▶ PROBLEM REQUIREMENTS: Using the listing below, print exactly everything from the line with "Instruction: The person" down to the line with "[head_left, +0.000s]", both included, and nothing more.

▶ SOURCE MATERIAL:
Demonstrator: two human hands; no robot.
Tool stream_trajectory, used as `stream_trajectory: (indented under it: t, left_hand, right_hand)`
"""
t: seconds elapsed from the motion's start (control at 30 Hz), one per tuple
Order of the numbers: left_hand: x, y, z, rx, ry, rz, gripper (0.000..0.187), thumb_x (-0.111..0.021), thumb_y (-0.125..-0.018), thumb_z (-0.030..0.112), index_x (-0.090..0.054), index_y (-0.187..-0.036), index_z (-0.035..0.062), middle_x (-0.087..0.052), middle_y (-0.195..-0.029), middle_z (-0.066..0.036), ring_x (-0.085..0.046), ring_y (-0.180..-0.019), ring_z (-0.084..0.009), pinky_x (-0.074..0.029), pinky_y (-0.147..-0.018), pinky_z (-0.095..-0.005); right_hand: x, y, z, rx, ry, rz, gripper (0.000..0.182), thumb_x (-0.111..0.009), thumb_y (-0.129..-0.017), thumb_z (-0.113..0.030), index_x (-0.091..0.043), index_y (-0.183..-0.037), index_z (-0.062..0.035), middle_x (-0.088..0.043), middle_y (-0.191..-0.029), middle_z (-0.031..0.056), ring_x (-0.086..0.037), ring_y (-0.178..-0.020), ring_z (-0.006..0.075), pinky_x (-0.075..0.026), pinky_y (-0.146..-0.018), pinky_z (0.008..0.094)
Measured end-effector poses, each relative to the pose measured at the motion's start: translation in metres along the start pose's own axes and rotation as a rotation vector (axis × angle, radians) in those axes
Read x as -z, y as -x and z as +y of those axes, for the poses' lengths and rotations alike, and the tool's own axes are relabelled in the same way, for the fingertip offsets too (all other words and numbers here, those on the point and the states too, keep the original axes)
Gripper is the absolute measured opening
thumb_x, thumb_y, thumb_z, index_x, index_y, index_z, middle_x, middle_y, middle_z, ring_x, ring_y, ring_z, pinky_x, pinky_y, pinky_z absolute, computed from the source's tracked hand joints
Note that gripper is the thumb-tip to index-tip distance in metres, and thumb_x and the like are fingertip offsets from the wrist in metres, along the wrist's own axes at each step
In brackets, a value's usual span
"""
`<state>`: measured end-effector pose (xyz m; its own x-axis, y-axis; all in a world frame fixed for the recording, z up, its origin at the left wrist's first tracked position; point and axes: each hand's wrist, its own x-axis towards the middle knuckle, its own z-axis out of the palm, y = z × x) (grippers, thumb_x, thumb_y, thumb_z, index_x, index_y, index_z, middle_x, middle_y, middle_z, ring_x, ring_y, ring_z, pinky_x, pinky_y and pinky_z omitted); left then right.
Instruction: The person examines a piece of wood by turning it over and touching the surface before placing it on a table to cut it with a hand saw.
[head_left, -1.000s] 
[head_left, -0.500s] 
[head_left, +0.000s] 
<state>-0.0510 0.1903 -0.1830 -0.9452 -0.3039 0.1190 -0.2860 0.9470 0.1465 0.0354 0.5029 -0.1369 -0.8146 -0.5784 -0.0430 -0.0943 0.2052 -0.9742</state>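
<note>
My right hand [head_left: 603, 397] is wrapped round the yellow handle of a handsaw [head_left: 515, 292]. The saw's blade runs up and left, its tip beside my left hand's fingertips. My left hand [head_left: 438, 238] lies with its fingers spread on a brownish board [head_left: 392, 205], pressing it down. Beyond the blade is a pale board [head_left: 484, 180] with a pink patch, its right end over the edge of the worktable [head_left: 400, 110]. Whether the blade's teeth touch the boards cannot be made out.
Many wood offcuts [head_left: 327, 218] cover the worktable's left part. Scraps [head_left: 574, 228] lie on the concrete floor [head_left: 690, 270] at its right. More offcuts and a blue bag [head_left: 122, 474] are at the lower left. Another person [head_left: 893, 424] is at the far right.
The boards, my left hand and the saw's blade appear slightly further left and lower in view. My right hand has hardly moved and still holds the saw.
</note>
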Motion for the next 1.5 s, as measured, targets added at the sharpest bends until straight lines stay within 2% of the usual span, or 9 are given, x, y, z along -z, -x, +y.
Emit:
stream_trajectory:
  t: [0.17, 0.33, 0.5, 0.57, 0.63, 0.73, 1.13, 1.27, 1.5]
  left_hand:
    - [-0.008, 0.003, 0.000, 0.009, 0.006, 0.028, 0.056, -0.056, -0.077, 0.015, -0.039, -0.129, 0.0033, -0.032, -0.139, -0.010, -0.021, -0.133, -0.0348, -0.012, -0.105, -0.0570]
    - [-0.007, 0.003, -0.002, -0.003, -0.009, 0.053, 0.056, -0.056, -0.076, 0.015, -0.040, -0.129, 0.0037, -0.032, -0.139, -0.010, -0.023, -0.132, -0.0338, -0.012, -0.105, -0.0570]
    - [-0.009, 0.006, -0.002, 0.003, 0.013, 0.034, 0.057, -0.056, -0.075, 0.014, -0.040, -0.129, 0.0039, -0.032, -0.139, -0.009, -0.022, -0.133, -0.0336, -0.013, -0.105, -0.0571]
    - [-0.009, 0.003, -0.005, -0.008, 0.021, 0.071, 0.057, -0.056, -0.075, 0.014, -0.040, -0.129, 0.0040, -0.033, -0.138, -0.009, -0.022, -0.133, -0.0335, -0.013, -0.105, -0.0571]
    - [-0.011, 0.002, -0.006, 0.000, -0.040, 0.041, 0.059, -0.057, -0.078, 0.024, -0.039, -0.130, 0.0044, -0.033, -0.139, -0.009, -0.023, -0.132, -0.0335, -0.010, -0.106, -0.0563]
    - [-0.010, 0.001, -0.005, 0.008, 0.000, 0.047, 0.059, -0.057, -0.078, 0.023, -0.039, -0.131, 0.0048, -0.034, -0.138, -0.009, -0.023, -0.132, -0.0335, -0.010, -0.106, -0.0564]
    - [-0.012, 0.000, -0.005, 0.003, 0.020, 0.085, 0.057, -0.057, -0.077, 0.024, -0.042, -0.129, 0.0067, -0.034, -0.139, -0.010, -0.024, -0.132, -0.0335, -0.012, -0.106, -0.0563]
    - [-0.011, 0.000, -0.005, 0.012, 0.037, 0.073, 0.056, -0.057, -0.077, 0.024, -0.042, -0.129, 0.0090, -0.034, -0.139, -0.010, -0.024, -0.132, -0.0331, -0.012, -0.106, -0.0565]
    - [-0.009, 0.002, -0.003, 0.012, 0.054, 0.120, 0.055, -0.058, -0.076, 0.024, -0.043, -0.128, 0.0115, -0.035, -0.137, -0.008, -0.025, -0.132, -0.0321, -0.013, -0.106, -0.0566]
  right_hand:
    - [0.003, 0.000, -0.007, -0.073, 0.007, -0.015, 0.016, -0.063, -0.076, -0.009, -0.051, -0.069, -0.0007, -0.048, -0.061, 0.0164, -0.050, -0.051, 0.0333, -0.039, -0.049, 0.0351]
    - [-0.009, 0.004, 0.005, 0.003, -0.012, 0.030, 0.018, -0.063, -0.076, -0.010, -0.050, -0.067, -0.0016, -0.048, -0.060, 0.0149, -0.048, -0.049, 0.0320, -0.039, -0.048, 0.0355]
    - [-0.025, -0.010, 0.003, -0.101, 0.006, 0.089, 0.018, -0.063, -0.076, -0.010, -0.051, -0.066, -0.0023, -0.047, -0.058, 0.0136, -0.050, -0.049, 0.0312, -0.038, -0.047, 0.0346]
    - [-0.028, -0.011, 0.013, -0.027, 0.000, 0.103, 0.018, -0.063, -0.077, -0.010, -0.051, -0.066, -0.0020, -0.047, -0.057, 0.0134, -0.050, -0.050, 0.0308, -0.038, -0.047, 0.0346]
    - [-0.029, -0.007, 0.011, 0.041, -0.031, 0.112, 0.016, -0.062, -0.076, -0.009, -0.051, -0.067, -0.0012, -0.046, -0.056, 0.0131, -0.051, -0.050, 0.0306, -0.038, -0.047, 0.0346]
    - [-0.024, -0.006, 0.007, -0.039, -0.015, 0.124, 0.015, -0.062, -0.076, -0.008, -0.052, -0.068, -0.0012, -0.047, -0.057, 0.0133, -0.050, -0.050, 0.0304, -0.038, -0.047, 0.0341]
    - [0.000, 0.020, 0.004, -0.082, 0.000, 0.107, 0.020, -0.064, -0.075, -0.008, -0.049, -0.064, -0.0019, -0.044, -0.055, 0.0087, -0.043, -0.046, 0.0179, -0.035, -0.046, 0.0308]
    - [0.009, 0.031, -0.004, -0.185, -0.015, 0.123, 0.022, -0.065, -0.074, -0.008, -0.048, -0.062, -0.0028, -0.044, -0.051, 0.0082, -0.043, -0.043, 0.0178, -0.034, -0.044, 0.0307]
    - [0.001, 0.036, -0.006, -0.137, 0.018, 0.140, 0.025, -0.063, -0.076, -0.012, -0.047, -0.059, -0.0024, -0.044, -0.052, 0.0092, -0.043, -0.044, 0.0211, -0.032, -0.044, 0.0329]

▶ RESPONSE BOX:
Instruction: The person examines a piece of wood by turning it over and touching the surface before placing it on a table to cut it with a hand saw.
[head_left, -1.000s] 
[head_left, -0.500s] 
[head_left, +0.000s] 

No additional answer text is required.